If enacted, Maryland’s House Bill 901/Senate Bill 844 would limit the autoplay function on videos for children, automatically set new accounts to private, prevent unknown adults from talking to children, and stop the tracking of children’s data on social media. Although state-level legislation aimed at regulating global online platforms may not be the ideal solution, it currently stands as the only viable source of legislative power. We must rely on such measures while we await more comprehensive action from Congress, including the passage of critical bills such as the Kids Online Safety Act.

“The Kids Online Safety Act sounds like an amazing idea, long overdue. Whether it gets passed or not I believe that the Kids Online Safety Act is moving us in the right direction, and will bring more attention to kids’ health on social media, which will eventually bring change,” said Quince Orchard junior, Devin Lee, co-founder of Social Media for Social Justice who testified as a witness in front of the Maryland State Legislature for a design code bill that would help keep kids safer online by restricting their actions on social media, along with changing the way tech companies would personalize kids’ algorithms.

The Kids Online Safety Act is a bipartisan bill that will require the option for social media users to turn off addictive features, such as autoplay or recommendations for other videos. Social media companies would also have to prevent the promotion of self-harm, suicide, eating disorders, substance abuse, sexual exploitation, and items illegal for minors. This act would also require the use of a third-party platform to review the app independently and evaluate its risk to minors along with adequate measures being put in place to prevent those risks. The Kids Online Safety Act failed to pass last Congress, but legislative aids are working on adjusting the act to get it reintroduced this term and acquire more sponsors.

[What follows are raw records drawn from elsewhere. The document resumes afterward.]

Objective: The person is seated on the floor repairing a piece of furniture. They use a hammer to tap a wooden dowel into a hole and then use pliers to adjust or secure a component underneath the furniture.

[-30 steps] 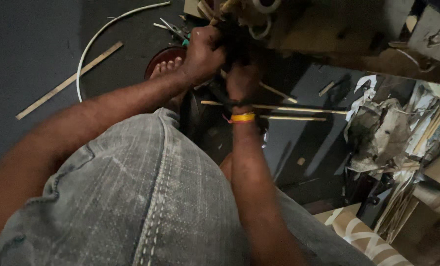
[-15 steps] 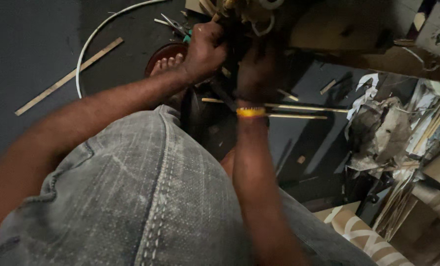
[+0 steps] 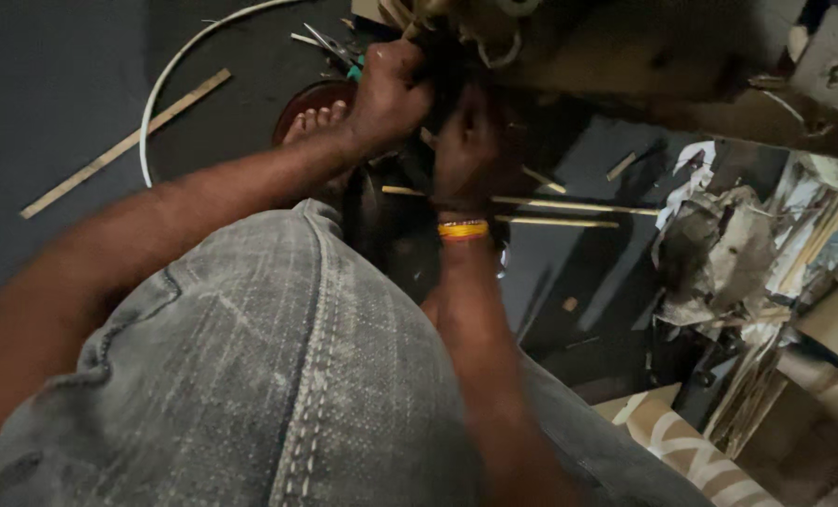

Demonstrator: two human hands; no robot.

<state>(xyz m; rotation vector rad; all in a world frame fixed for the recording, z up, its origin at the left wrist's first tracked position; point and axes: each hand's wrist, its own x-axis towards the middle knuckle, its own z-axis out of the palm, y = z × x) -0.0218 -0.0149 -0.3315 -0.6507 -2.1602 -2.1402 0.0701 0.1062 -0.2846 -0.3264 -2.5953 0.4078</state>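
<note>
Hands met at the far edge of the scene, low over the dark floor (image 3: pixel 53 103). The left hand (image 3: pixel 391 94) was curled into a fist, its fingers pressed together around a dark bundle (image 3: pixel 442 70) that rose toward pale cane strips (image 3: pixel 494 42) above. The right hand (image 3: pixel 466 145), with a yellow beaded band (image 3: pixel 463 229) at the wrist, lay just right of the left, touching the same bundle; whether its fingers gripped it could not be told, as they were hidden in shadow. A bare foot (image 3: pixel 318 120) sat just left of the left hand. Thin sticks (image 3: pixel 569 207) lay to the right, a white hoop (image 3: pixel 170 84) and a wooden slat (image 3: pixel 123 143) far left. A denim-covered knee (image 3: pixel 278 357) filled the near view.
</note>
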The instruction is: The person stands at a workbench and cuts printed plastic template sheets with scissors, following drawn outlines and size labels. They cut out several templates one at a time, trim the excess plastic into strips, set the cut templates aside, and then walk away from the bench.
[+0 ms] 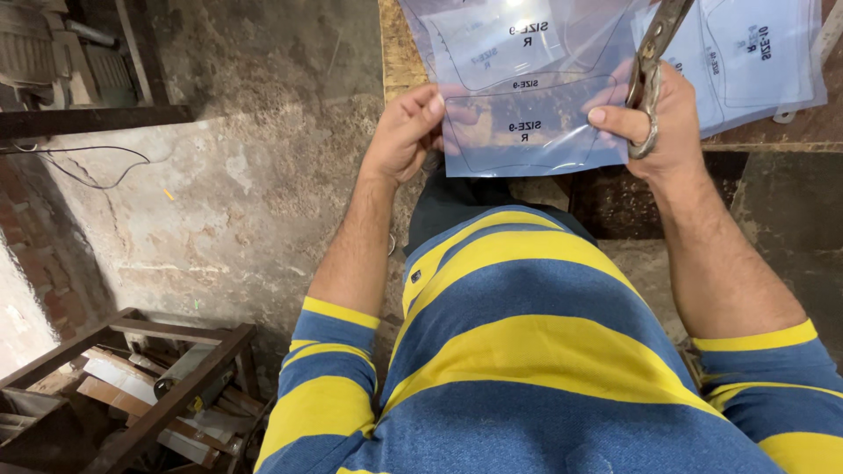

As states enact legislation to address the rising concerns of social media and teens, more pressure will be put on Congress to address this issue. Social media companies need to be held accountable for the impact of their platforms and fix the issues within them. Improving these platforms will not come from the companies themselves, so the government needs to enact legislation like The Kids Online Safety Act to protect young and vulnerable children from the damaging effects of social media.